**Goal of the exercise**
From the first line to the last, copy the material exactly.

**Source material**

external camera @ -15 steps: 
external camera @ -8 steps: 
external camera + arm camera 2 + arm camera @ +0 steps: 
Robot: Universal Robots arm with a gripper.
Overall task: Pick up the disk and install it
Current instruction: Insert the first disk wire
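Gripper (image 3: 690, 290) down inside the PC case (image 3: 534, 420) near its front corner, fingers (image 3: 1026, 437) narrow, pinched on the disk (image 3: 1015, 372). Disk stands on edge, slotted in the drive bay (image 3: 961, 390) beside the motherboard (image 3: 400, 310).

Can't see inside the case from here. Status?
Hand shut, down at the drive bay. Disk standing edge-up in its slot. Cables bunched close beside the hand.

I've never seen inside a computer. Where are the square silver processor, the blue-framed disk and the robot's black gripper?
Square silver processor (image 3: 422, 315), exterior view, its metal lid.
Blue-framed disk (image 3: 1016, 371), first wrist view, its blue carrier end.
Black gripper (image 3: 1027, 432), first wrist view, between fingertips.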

**Solution below**
external camera @ -15 steps: 
external camera @ -8 steps: 
external camera + arm camera 2 + arm camera @ +0 steps: 
Robot: Universal Robots arm with a gripper.
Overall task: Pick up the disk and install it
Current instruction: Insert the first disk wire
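Gripper (image 3: 690, 290) down inside the PC case (image 3: 534, 420) near its front corner, fingers (image 3: 1026, 437) narrow, pinched on the disk (image 3: 1015, 372). Disk stands on edge, slotted in the drive bay (image 3: 961, 390) beside the motherboard (image 3: 400, 310).

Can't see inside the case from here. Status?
Hand shut, down at the drive bay. Disk standing edge-up in its slot. Cables bunched close beside the hand.

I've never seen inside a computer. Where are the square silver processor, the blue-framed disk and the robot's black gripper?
Square silver processor (image 3: 422, 315), exterior view, its metal lid.
Blue-framed disk (image 3: 1016, 371), first wrist view, its blue carrier end.
Black gripper (image 3: 1027, 432), first wrist view, between fingertips.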

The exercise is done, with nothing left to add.